第2話 『青い扉の向こうには』

 待ちわびた放課後。

 チャイムが鳴るとすぐにわたしは荷物をまとめて立ち上がった。


「しゅっぱーつ! で、どこに行けばいいの?」

「しゅっぱーつ。うん、えっとね、まずは第二校舎へ行くよ」


 中等部のある第一校舎と高等部のある第三校舎は別れている。

 だけど第二校舎という、ふたつの校舎の真ん中にある校舎は大教室や視聴覚室、カフェテリアがあり共用スペースとなっているのだ。文化部の部室もほとんどがこの校舎に集まっている。

 昇降口にいったん降りてから第二校舎へ向かう。

 あちこちの壁に部活動や同好会のポスターが貼られておりにぎやかだ。クラスでも仮入部はどこにするかという話題で持ちきりだった。


「こはくちゃんは、どこの部活にするか決めた?」

「アタシ、新体操スクール通っているから部活には入らない予定。
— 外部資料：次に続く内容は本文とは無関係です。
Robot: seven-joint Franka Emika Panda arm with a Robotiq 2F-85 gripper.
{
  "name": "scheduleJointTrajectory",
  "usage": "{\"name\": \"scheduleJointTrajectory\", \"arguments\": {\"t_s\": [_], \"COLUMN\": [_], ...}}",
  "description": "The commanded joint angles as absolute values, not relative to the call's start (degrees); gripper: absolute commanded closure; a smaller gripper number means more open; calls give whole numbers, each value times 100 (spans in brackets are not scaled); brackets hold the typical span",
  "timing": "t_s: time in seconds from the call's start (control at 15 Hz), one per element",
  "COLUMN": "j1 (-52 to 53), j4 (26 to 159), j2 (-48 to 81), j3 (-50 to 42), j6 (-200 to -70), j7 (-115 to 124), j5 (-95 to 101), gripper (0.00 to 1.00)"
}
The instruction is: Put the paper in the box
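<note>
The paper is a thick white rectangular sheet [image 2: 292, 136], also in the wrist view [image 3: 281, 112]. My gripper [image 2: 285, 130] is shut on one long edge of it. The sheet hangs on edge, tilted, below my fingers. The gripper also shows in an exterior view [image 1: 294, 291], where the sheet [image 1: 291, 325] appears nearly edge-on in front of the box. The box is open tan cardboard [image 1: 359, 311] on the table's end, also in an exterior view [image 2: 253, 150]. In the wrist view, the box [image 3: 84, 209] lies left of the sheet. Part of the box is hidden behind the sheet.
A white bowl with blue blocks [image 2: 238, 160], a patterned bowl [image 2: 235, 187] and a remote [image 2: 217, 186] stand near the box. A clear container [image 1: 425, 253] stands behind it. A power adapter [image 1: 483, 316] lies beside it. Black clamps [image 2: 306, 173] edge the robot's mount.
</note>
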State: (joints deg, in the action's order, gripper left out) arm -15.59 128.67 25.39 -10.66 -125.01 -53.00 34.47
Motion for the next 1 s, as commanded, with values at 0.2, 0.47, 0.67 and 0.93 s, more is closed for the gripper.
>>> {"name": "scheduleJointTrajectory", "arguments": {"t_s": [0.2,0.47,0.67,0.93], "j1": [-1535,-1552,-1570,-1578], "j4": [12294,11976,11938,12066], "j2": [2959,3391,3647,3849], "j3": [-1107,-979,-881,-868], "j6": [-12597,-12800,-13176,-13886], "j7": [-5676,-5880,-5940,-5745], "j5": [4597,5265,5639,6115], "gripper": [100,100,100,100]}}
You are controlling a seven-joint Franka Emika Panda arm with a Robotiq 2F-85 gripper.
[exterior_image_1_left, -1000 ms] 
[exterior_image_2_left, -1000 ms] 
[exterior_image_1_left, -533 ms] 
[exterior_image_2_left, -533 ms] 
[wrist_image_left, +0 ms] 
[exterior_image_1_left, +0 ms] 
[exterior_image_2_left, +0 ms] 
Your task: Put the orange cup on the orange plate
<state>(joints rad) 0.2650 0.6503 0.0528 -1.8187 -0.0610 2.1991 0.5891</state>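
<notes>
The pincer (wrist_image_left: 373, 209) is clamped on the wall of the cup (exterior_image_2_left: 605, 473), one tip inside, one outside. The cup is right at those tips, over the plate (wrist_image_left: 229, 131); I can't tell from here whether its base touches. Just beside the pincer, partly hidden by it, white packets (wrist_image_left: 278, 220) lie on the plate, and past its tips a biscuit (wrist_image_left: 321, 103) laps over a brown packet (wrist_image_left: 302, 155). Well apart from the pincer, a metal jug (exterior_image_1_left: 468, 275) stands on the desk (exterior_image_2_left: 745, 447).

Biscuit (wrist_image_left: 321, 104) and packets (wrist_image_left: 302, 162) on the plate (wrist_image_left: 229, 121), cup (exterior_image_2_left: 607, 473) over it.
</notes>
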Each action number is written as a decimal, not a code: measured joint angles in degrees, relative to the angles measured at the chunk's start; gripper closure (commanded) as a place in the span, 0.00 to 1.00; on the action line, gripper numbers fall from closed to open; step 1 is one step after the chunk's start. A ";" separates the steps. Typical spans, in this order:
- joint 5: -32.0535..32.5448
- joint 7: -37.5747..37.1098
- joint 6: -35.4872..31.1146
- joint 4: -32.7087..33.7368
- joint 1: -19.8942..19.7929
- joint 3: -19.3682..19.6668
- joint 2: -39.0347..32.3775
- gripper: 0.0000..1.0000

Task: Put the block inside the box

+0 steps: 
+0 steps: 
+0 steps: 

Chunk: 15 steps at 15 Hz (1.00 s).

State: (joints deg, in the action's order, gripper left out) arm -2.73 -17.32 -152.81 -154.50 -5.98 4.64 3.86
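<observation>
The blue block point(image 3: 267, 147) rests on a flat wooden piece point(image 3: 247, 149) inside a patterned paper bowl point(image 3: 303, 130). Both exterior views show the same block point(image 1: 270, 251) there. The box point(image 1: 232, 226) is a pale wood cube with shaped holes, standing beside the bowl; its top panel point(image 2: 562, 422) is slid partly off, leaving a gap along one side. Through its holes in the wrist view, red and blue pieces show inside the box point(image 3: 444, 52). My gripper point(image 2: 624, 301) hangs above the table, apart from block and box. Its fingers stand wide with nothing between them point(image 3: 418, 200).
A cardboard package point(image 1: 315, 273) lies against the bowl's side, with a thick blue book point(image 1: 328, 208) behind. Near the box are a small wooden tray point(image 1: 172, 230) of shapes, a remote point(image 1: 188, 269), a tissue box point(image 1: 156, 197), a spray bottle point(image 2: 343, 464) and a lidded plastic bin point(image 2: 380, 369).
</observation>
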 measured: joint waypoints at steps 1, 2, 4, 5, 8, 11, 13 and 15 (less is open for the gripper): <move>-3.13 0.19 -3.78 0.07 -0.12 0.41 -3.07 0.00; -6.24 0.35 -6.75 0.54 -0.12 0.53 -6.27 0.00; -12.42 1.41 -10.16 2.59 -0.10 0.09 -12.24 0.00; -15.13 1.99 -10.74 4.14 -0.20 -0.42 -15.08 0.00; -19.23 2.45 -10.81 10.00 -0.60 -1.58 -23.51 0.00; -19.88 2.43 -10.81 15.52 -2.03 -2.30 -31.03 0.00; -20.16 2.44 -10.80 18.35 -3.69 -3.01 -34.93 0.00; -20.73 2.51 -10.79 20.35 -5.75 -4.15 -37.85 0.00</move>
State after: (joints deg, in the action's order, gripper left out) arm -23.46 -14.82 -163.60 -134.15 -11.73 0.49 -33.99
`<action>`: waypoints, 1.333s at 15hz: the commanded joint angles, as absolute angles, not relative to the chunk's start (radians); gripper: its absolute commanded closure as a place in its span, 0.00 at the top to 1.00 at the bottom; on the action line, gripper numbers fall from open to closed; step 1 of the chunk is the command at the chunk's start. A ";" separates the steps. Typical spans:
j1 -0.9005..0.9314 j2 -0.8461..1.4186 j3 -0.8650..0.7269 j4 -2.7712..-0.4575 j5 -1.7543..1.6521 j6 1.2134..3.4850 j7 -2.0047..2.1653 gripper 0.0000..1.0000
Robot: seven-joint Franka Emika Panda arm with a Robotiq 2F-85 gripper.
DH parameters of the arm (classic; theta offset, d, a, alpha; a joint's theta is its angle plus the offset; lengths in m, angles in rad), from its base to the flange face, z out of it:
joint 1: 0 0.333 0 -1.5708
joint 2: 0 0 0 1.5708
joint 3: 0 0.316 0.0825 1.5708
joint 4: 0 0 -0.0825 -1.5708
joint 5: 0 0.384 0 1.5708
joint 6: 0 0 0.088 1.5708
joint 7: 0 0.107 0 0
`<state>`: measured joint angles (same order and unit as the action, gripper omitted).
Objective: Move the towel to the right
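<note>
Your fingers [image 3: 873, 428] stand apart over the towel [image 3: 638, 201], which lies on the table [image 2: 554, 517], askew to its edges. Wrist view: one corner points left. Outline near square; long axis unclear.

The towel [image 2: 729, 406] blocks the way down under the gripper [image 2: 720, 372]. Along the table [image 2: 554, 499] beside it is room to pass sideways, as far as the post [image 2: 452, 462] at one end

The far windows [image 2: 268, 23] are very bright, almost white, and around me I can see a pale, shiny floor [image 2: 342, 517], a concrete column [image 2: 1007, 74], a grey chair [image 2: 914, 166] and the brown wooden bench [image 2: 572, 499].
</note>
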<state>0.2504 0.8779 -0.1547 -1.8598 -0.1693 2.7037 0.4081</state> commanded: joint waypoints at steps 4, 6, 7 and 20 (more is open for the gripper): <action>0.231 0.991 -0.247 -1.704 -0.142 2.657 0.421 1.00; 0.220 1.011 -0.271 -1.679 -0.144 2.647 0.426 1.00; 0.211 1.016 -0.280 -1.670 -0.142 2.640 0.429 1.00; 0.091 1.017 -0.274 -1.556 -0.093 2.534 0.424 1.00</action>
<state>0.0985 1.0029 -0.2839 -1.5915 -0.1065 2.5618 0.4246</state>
ノバラは?」

「まだなんにも考えていなくて……」


 実は今日配られた部活動パンフレットをまだ読み切っていない。

 どれも魅力的で楽しそうだけれど、今のところ直感的に「これだ!」と思うものが無かった。

 強制的に入らなくてはいけないわけはないけど……でも放課後に部活動をするということに憧れてはいる。

 そんなことをかんがえているうちに、わたしたちは第二校舎の三階にたどり着いた。

 廊下はしんと静まり返っている。


「ここ、昨日オリエンテーションの校舎案内で通ったところだよね」

「うん。多目的室がある場所。ここに、きっと差出人はいるはず」


 等間隔に四つ並ぶ引き戸の扉には、それぞれ色が塗られている。

 手前から、赤、緑、黄色、青。先輩たちは「赤の間」「緑の間」と呼んでいるそうだ。

 わたしは廊下の奥へ歩いていく。

 赤の扉、緑の扉、黄色の扉――心臓がどきどきと音をたてていく。いよいよ青い扉だ。

 扉にはめられたガラスは内側から布で覆われており、中の様子を見ることは出来ない。

 ノックをしようとして手が止まる。


「ノバラ? どうしたの?」

「うう、間違えていたらどうしよう……」


 こはくちゃんは笑って背中をばしばしと叩いてきた。


「そうしたら片っ端から教室を探していけばいいじゃん!」


 力技な意見だったけれど、彼女の明るさにわたしは少しだけ自信を取り戻した。

 深呼吸をして扉をノックする。


「だ、誰かいませんか?」


 そう声をかけると、ガラリと扉が開いた。

 そこに立っていたのは男の子だった。ネクタイの色からわたしたちの一つ上、中等部二年生だと分かる。


「こ、こんにちは」

「こんにちは」


 わたしは慌てて上擦ったあいさつをした。

 彼は驚いた様子もなく、おだやかにわたしたちを見ている。


「ここに何のご用かな」

「あ、えっと、この封筒がわたしの机に置かれていて……。それできっと、ここではないかと思ったので来ました」


 カバンの中から慌てて青色の封筒を取り出して見せる。

 すると男の子の後ろからひょこりと女の人が顔を見せた。こちらは高等部の制服を着ている。


「大当たりだね、天崎くん」

「そうですね部長。ふたりとも、中へどうぞ」


 わたしとこはくちゃんはお互いの顔を見て頷き合ったあと、室内へと足を踏み入れた。

 中は、小さな図書室といった印象だ。

 いくつもある本棚には図鑑や難しそうな本がぎっしりと並び、黒板や移動式ホワイトボードにも暗号のようなものが書かれている。教室の隅にはパソコンまで置かれていた。


「まずは自己紹介をしようかな。私はこの部活の部長をしている、高等部一年生の石墨夏織だ。気軽に夏織部長と呼んでくれ」

「僕は中等部二年生、天坂深月」

「ほら藤宮くん、君も自己紹介して」


 夏織部長に言われ、パソコンの前に座っていた人はしぶしぶ口を開く。


「……中等部二年生、藤宮トオル」

「これで部員は全部だ。少ないだろう? さて、次は二人の自己紹介も聞いていいかな?」

「はいっ」


 ハキハキとこはくちゃんが答える。


「椎名こはくです!」

「わ、わたしは、花咲ノバラです」


 緊張して小さい声になってしまった。

 ぎゅ、とポケットごしに「お守り」を握りしめる。知らない人の前で何かを言うことは、少し、苦手だ。


「花咲? 花咲ってもしかして……」


 天坂先輩は首を傾げた。

 わたしはどきりとして慌てて話題を変える。


「あのっ、ここはいったい何という部活なんですか?」

「うんうん。気になるよね。では教えよう!」


 夏織部長は劇かかった口調で話し出す。